Au soutien de leur appel, les époux [S]/[I] font valoir principalement que la prescription trentenaire est acquise s'agissant du grand pin d'Alep, qu'en outre sa présence résulte d'une servitude par destination du père de famille les propriétés respectives des parties provenant d'un fonds plus ample divisé, que les intimés se sont opposés à un élagage amiable proposé le 30 janvier 2014, que celui-ci a été effectué en cours de procédure et qu'un nouvel élagage du pin d'Alep pourrait causer son dépérissement, que nonobstant les sommes versées au titre de l'exécution provisoire les consorts [B]/[W] n'ont pas procédé à la coupe des racines évoluant sur leur propriété, que la présence de chenilles et d'aiguilles de pin est une contrainte inhérente à la végétation locale et que les préjudices allégués ne sont pas justifiés.

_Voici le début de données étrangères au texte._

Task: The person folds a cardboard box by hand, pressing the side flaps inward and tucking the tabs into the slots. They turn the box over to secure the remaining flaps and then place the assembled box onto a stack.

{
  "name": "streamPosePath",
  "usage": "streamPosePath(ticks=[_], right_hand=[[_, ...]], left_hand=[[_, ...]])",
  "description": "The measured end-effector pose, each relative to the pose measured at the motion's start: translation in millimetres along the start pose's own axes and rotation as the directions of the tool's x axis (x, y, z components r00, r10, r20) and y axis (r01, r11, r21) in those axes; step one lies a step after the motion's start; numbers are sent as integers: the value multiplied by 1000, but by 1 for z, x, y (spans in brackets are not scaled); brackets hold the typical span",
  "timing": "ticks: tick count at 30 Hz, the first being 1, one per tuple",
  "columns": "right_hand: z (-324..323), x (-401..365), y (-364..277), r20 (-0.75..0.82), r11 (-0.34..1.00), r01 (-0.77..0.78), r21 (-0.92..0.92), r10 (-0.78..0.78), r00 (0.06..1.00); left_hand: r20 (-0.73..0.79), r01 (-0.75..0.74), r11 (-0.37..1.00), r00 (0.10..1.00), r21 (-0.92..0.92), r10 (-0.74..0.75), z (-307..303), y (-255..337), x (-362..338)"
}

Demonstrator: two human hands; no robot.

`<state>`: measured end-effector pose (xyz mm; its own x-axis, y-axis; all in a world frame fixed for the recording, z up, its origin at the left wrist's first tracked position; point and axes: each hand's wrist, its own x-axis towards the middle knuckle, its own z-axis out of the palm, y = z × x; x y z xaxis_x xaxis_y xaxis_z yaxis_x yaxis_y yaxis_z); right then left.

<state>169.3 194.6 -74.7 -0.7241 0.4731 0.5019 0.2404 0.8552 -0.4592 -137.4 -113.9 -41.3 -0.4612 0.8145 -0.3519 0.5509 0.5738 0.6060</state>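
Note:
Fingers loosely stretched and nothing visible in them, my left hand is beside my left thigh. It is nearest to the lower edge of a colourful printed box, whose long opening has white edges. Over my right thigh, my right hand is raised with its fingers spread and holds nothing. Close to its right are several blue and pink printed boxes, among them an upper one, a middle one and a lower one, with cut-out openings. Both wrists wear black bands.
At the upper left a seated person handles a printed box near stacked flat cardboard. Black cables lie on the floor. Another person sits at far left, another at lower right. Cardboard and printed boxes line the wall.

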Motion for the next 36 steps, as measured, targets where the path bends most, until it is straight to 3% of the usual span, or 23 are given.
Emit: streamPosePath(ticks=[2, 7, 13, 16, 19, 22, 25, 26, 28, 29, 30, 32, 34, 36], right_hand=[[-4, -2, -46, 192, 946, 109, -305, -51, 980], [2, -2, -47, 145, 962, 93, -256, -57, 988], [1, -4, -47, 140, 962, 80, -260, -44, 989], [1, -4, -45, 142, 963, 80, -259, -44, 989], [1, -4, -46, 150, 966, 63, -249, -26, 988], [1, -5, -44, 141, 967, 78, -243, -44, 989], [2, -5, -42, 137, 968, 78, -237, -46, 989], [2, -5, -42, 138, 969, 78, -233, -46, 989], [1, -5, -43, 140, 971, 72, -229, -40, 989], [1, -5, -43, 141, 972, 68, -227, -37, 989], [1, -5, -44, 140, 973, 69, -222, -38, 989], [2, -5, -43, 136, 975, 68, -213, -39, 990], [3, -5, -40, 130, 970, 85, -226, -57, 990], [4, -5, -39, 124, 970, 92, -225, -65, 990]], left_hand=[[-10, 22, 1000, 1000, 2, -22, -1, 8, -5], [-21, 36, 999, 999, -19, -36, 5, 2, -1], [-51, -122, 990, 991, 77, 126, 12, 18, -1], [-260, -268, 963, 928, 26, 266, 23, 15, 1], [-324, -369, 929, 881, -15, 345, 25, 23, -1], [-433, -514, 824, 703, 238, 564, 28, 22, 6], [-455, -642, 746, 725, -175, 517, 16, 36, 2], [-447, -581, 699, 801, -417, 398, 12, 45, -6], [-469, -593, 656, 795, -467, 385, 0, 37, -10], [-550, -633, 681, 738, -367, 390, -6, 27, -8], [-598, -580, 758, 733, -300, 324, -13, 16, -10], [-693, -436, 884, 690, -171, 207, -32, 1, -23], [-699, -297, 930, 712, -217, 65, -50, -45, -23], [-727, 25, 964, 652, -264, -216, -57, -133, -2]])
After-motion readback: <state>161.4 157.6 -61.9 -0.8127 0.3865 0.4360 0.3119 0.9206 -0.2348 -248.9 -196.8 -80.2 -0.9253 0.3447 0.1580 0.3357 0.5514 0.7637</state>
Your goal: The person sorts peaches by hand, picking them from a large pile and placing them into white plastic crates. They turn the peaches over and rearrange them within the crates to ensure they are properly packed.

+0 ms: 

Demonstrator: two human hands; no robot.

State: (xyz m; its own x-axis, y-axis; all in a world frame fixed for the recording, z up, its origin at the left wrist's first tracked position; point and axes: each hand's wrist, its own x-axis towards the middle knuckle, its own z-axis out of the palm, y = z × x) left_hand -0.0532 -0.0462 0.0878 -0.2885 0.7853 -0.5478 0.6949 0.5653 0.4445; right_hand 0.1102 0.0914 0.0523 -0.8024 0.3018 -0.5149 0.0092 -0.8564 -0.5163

Selon dernières conclusions en réplique signifiées par voie électronique le 20 octobre 2020, les consorts [B]/[W] demandent à la cour de :

vu les articles 544, 651 et 671 du code civil,

vu les articles 1382 et suivants du code civil,

vu les articles 331 et suivants et 383 du code de procédure civile,

vu l'article R 221-16 du code de l'organisation judiciaire,

vu la notion de trouble anormal de voisinage,

vu la jurisprudence attachée,

vu le rapport d'expertise judiciaire de M. [A] [P] en date du 22 janvier 2015,

'confirmer le jugement déféré en ce qu'il :

*homologue le rapport d'expertise judiciaire,

*retient la responsabilité des époux [S]/[I] au niveau délictuel,

*les condamne à procéder sous astreinte à leurs frais à l'élagage des branches surplombant leur propriété [B]/[W],

*les condamne à paiement les sommes de 720 € et 749 €;

'réformer partiellement le jugement et statuant à nouveau :

'condamner les époux [S]/[I] à faire procéder à leurs frais exclusifs à la suppression du grand pin d'Alep sous astreinte de 100 € par jour, passé un délai d'un mois suivant la signification de l'arrêt ;

'les condamner à défaut à verser mensuellement la somme de 720 € TTC au titre du nettoyage nécessaire des aiguilles de pin sur les allées, terrasses, toitures et gouttières jusqu'à élagage complet qui devra être constaté par procès-verbal d'huissier ;

'condamner les époux [S]/[I] à payer aux consorts [B]/[W] les sommes de:

*6600 € TTC au titre du traitement des racines,

*8610 € TTC au titre de la réfection de la terrasse de l'escalier,

*1680 € TTC au titre du traitement phytosanitaire des chenilles processionnaires,

*540 € TTC en remboursement des frais d'enlèvement des nids de chenilles,

*1506 € TTC au titre du nettoyage des mousses et lichens accumulés sur la toiture ;

'subsidiairement, condamner les époux [S]/[I] à réaliser l'ensemble de ces travaux tels que préconisés par l'expert judiciaire sous astreinte de 100 € par jour de retard passé le délai d'un mois suivant la signification de l'arrêt à intervenir ;

'condamner les époux [S]/[I] à payer aux consorts [B]/[W] les sommes de:

*13'295,84 € pour préjudice matériel,

*10'000 € pour préjudice de jouissance,

*1000 € pour coupure de la liaison télécom,

*7800 € pour perte de chance locative pour la saison 2014 2015 ;

*2000 € pour préjudice esthétique,

*10'000 € pour préjudice moral ;

'dans tous les cas, débouter les époux [S]/[I] de leurs demandes ;

'les condamner à payer la somme de 2500 € en application de l'article 700 du code de procédure civile en appel ;

'condamner les mêmes aux dépens d'appel intégrant les frais de constats d'huissiers des 27 janvier 2014, 19 mars 2015 et 28 octobre 2015.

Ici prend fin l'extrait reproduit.